But that, unfortunately, appears to be the limit of HIV services offered to TB clients diagnosed with HIV in many settings.
“CPT, because it is provided at the DOTS centre, in some cases is actually the only anti-HIV/AIDS treatment that somebody that is dually infected has access to in the course of their TB treatment because of the distance to the ARV centre,” said Dr Omoniyi.
There are relatively few HIV clinics (at present, only about 240 that can dispense ART) spread across the country, serving a population of over 3 million people with HIV, compared to thousands of primary healthcare clinics.
The Population Council survey of TB and HIV clinics in Gauteng, Northwest and Mpumulanga provinces of South Africa made a similar observation: “ART services are offered at far fewer points than TB services, which can be accessed at primary health centres,” wrote Maphanga et al.
In the case of Nigeria, what is even more worrying is that patients aren’t referred to the HIV clinics until the very end of TB treatment, which in that country goes on for up to 8 months.

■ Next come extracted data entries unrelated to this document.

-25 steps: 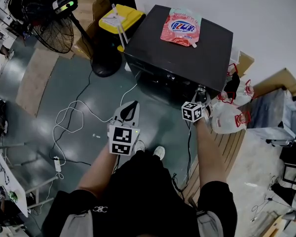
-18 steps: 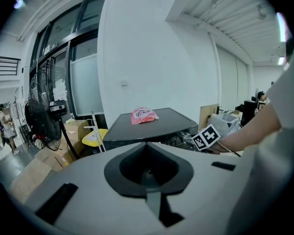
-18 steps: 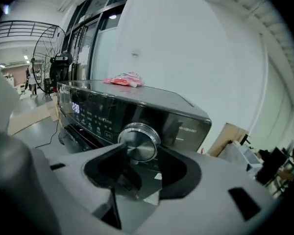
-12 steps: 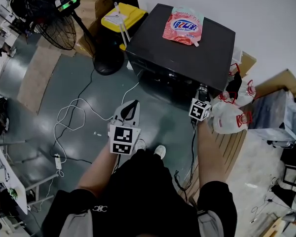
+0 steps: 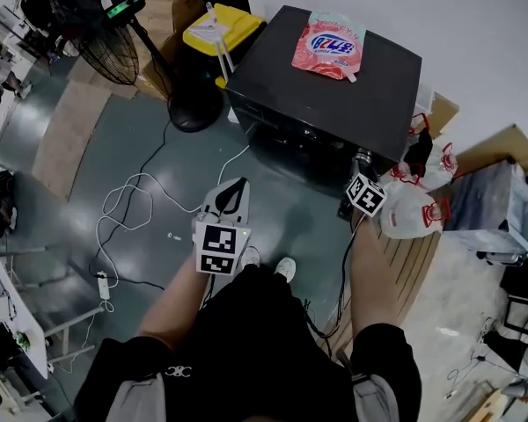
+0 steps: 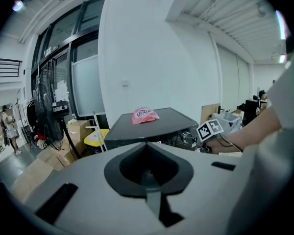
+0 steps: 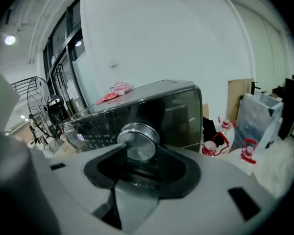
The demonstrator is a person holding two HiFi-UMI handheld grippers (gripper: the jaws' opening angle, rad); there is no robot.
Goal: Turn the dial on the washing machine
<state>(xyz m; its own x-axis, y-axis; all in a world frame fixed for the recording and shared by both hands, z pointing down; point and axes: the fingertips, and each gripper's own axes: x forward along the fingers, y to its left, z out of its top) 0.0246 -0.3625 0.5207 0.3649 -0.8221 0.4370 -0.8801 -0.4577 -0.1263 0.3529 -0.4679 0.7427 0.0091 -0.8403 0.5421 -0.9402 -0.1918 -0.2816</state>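
Note:
The black washing machine [image 5: 326, 86] stands against the white wall with a pink detergent pouch [image 5: 328, 47] on its lid. Its silver dial [image 7: 137, 140] sits on the front panel, at the right end. My right gripper [image 5: 361, 163] reaches up to that panel and its jaws are closed round the dial, one on each side; in the right gripper view my right gripper [image 7: 137, 151] frames the knob. My left gripper [image 5: 234, 188] hangs lower, over the floor well left of the machine, fingers together and holding nothing. From the left gripper view the dial [image 6: 187, 137] shows small and far off.
A standing fan [image 5: 106, 51] and a yellow bin [image 5: 216, 29] are left of the machine. White bags with red handles [image 5: 409, 209] lie at its right, beside a wooden board. Cables [image 5: 132, 200] and a power strip [image 5: 103, 290] trail across the grey floor.
The right gripper's marker cube has rolled clockwise and shifted a little right while staying at the dial. The left gripper has stayed put.

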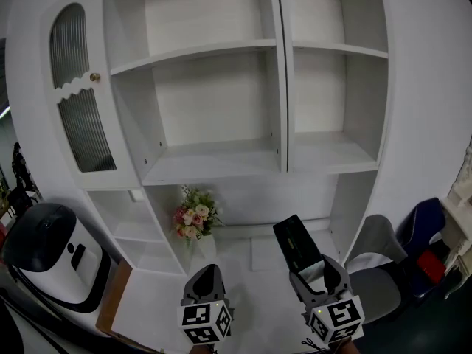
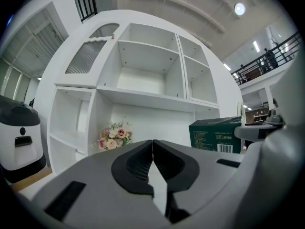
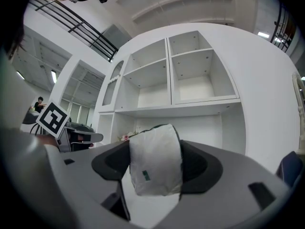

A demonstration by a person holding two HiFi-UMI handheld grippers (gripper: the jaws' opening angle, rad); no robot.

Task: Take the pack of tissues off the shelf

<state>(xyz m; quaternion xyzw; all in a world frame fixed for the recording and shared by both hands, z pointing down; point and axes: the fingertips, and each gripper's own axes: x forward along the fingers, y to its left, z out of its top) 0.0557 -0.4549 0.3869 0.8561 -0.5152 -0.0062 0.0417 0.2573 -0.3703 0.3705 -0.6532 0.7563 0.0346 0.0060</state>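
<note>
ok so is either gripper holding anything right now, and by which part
The right gripper holds the pack of tissues, clamped across its white near end; the dark green rest sticks out ahead. The left gripper is shut and empty.

Pack side: we see rows of pale print on the dark green pack of tissues [image 2: 215, 135], at three o'clock in the left gripper view, too small to read.
Barcode: a white barcode patch [image 2: 225, 148] sits at five o'clock on that face; we cannot make out its digits.
Pack end: in the right gripper view we see a small green mark [image 3: 147, 176] on white wrapping, not legible.
Marker cubes: the left cube [image 1: 206, 324] and right cube [image 1: 338, 317] carry black-and-white square patterns, no letters.
Readable words: we find none.
</note>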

Many programmes are beginning ART sooner in the hope that it will improve outcomes. But survival is poor even when people with TB and HIV have early access to ART, according to a poster describing the provision of ART to seriously ill in-patients at Nkqubele TB Hospital in the Eastern Cape (Verkuijl). With ICAP’s assistance, since September 2006, TB hospital began staging patients who test positive for HIV. In-patients who have CD4 cell counts below 50 and/or serious stage IV diseases are started on ART while still on the intensive phase of TB treatment (two months for new cases and three months for retreatment cases), while those with CD4 cell counts between 50-200 are prepared for ART, aiming to begin treatment at the nearest ART clinic immediately after discharge (during the less intensive phase of TB treatment).
But even with aggressive treatment, mortality remains high: 16% during preparation for ART and 21% after starting ART (compared to an overall mortality of 24% for the hospital during the same period). (It should be noted that immune reconstitution inflammatory syndrome (IRIS) and drug-resistant TB were a problem in this population).

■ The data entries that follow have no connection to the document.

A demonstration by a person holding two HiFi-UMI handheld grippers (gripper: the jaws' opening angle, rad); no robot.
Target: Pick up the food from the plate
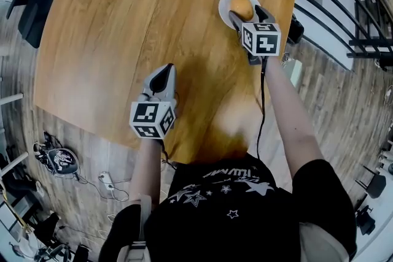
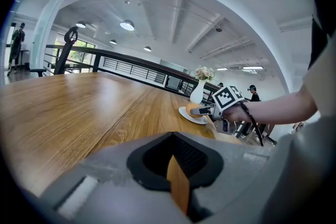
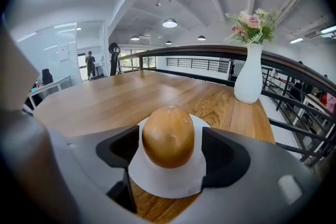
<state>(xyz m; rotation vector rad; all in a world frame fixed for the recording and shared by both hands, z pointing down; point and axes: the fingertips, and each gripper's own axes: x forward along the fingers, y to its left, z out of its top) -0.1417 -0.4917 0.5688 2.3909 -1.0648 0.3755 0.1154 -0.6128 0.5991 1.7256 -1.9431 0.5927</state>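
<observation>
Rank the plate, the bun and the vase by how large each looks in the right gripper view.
1. Plate: covers the most of the picture.
2. Bun: sits close to the camera, so it looks big.
3. Vase: looks smallest here, but it stands farther back, so its true size is unsure.

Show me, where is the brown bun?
In the right gripper view the bun sits on the white plate, between the right gripper's open jaws, with the vase behind it.
</observation>
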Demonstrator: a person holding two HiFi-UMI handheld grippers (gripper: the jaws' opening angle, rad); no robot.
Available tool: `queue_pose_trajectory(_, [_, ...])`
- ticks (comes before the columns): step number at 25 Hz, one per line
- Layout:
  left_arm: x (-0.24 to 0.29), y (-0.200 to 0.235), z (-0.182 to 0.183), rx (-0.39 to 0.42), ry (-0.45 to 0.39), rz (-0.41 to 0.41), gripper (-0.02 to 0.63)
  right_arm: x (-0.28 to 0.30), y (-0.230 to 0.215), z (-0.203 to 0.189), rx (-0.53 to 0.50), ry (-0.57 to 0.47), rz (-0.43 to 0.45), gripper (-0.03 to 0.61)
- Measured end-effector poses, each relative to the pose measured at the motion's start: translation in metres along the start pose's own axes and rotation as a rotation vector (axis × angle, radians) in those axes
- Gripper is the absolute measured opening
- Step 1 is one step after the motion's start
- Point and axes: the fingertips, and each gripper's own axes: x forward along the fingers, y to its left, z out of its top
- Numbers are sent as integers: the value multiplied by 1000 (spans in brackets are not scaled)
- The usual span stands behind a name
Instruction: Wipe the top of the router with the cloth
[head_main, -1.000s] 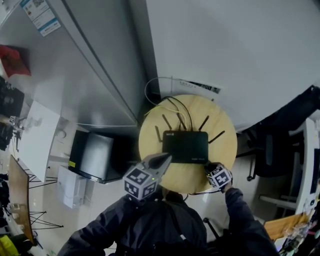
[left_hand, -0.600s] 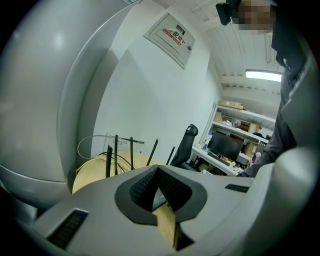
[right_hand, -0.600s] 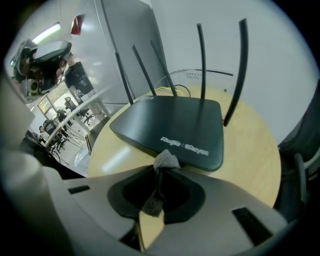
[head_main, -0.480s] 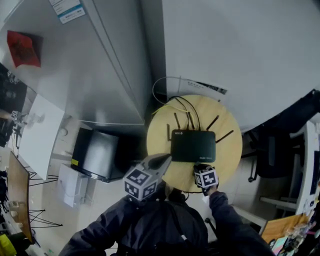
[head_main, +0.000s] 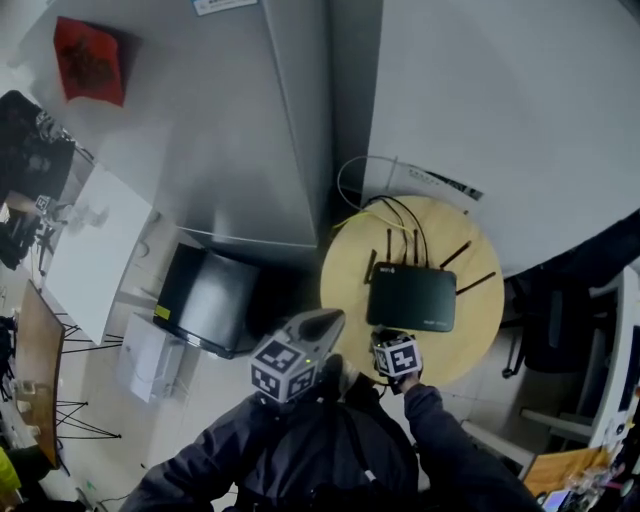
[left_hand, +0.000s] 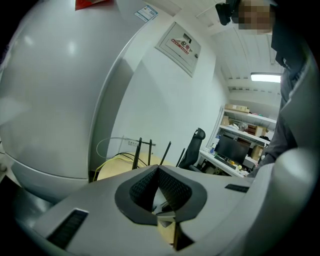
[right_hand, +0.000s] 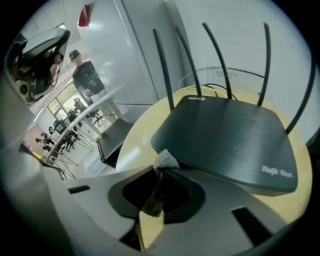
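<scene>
One black router is seen lying flat on one round wooden counter, a little towards the wall side of it, with five thin antennas raised along its far edge and sides. One small pale grey cloth is held against the router's near left corner, at the rim rather than on the top. The cloth is pinched between the closed jaws of the right gripper, which is set at the near edge of the counter, just beside the router. The left gripper is held off the counter's near left edge, apart from the router; its jaws are brought together at the tips and nothing is gripped between them. Behind the router, a few cables are gathered: dark ones, one yellow, and one white loop against the wall. One dark box is seen on the floor beside the counter, and one office chair beyond it.
</scene>
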Motion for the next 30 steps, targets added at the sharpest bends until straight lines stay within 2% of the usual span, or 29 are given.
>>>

“Many co-infected are admitted in a very poor clinical condition,” wrote the poster’s authors, and they recommended that ART should be initiated early in any in-patient with less than 100 CD4 cells.
Dr Omoniyi acknowledged that people with TB/HIV in Nigeria often don’t survive to complete the referral to the HIV clinic and make it onto ART, so he recommended that the “available human resources at facilities providing DOTS services — which are mostly at primary healthcare centres that are very close to the people — should be leveraged to provide ARV services for those without access to these services.”
But to achieve this, most countries would have to either use clinical eligibility criteria for ART, (WHO clinical staging) and/or treat all patients coinfected with TB/HIV, since CD4 cell count monitoring is unavailable in most primary healthcare clinics, or invest in strengthening the laboratory and probably the human resource capacity at the primary healthcare level.
This approach works in some programmes (see below)— but it cannot be done everywhere.
For example, using a public health approach, Malawi has set up 200 ART clinics in public and private facilities, often staffed only with trained nurses, and has put 100,000 people on ART — an impressive accomplishment from one of the most resource-challenged countries in the world.
TB treatment isn’t really provided by primary health clinics in Malawi, however. Instead it is initiated at 48 centralised facilities, and treatment continuation is decentralised to 600 facilities. People with TB/HIV automatically qualify for ART, unless they have high CD4 cell counts (and CD4 cell monitoring isn’t widely available).
In Malawi, the goal is to get people onto treatment, and ART is supposed to begin two months after initiating TB treatment. But ART simply cannot be prescribed at the TB continuation clinics that are run by non-medical staff (like social workers/government officials).
So at present in Malawi, people with TB/HIV must be referred to the ART clinics — with mediocre uptake.
“Sixty percent of our TB/HIV patients don’t get on ART,” said Dr Kalulu. It should be noted however that only a few programmes in the world are reporting higher rates (see later in the article).